WHAT YOU HAVE TO DO: Within the records below is a range that opens at the line with "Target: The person" and closes at the line with "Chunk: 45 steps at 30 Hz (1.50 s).". Return that range word for word, both ends included, and only that range.

DATA TO EXAMINE:
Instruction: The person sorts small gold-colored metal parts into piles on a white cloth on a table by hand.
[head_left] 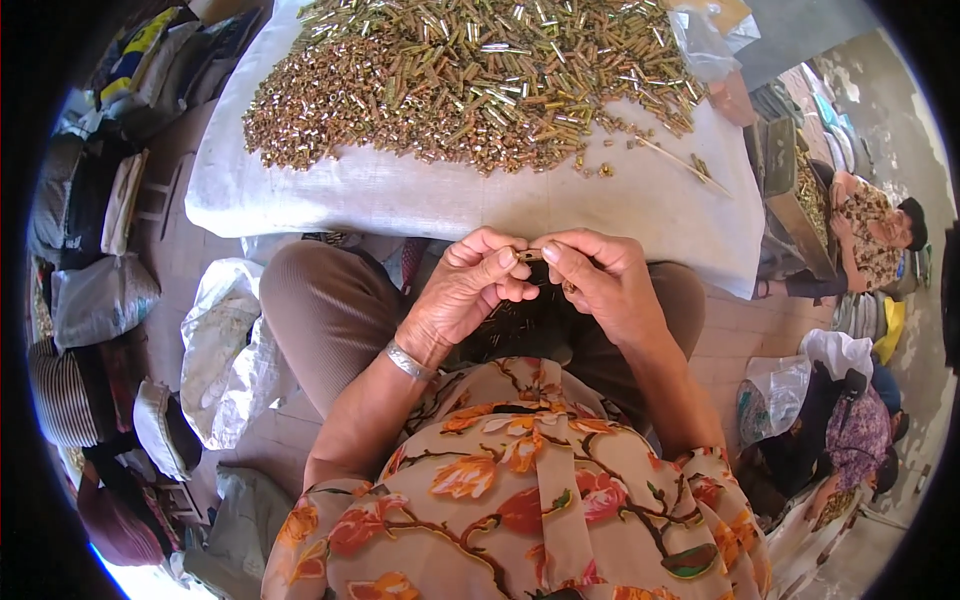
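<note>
Between the fingertips of both my hands, in front of my lap, is a small brass-coloured metal sleeve (531, 255). My left hand (462, 280) pinches its left end between thumb and fingers. My right hand (607, 280) is closed on its right end, and another small brassy bit shows under the right fingers, too small to name. Beyond my hands, a white cloth-covered table (370, 205) bears a large heap of metal parts. Short nut-like pieces (310, 115) lie on its left side, and longer slotted metal sleeves (600, 60) on its right.
A thin stick (680, 162) lies at the heap's right edge. Clear plastic bags (705, 45) sit at the table's far right corner. A white sack (225, 350) stands left of my knee. At the right, another person (868, 230) sits beside a wooden tray (790, 195) of parts.
</note>
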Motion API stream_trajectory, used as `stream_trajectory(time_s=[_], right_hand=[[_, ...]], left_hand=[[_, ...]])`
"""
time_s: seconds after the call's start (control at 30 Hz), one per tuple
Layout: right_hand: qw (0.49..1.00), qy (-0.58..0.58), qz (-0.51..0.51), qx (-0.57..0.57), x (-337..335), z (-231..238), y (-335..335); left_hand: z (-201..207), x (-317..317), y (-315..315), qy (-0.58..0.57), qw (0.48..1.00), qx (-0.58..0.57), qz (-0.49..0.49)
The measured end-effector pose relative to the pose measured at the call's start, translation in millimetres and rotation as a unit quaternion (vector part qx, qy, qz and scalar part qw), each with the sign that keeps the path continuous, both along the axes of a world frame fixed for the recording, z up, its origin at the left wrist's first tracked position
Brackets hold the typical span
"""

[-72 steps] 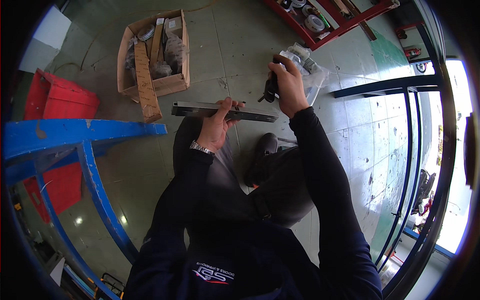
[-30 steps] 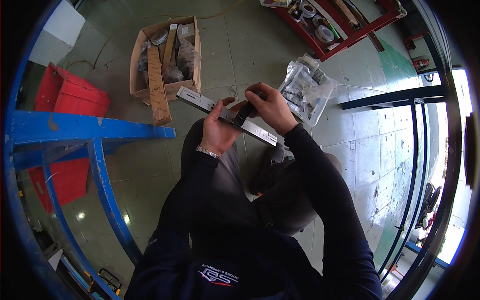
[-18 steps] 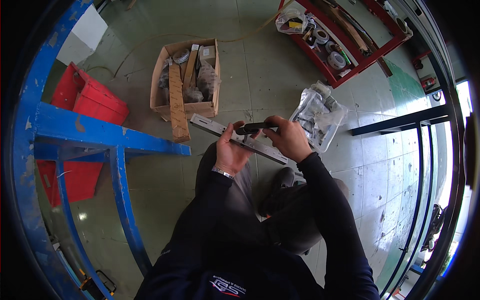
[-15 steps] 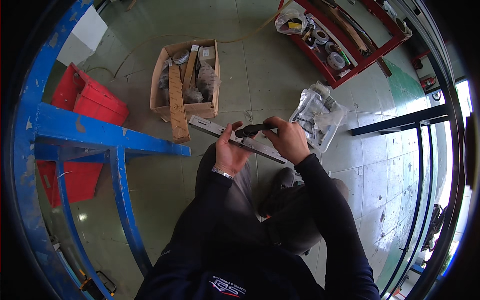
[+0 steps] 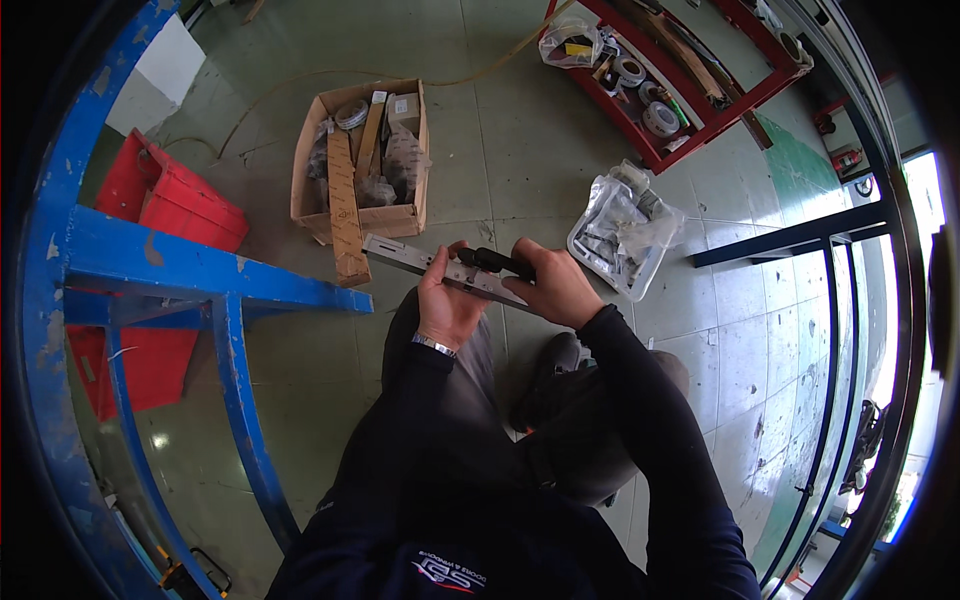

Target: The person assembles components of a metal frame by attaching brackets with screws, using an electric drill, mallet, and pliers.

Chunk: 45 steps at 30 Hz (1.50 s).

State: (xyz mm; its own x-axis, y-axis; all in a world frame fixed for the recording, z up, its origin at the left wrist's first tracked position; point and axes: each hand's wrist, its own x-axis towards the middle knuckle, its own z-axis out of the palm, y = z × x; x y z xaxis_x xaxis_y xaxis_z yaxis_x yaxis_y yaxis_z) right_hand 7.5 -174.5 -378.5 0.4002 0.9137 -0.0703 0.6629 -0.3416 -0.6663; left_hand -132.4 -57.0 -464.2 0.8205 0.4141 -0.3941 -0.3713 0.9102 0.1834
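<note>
A long, flat silver metal bar (image 5: pixel 395 252) with slots lies slantwise in front of me, its left end reaching toward the cardboard box. My left hand (image 5: pixel 448 310) is closed around the bar's middle from below, thumb against its side. On top of the bar sits a black elongated piece (image 5: pixel 496 262), rounded at its left end; its exact kind is unclear. My right hand (image 5: pixel 562 284) grips the black piece's right end, its thumb by the bar. That hand hides the bar's right end.
A cardboard box (image 5: pixel 415 219) of parts stands ahead, with a long carton (image 5: pixel 345 215) leaning out. A clear plastic tray (image 5: pixel 640 280) of bagged parts lies right of it. Blue steel frame (image 5: pixel 190 262) and red bins (image 5: pixel 195 205) are at left; a red cart (image 5: pixel 690 150) stands far right.
My right hand has moved left and slightly down with the black piece, which now lies closer along the bar. The view has shifted slightly.
</note>
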Motion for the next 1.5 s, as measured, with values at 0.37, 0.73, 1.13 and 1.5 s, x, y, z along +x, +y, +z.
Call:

OUTPUT FOR THIS EXERCISE:
Target: The person assembles components of a metal frame by attaching brackets with screws, using an electric drill, mallet, and pliers.

Chunk: 45 steps at 30 Hz (1.50 s).

No further output is needed for this exercise.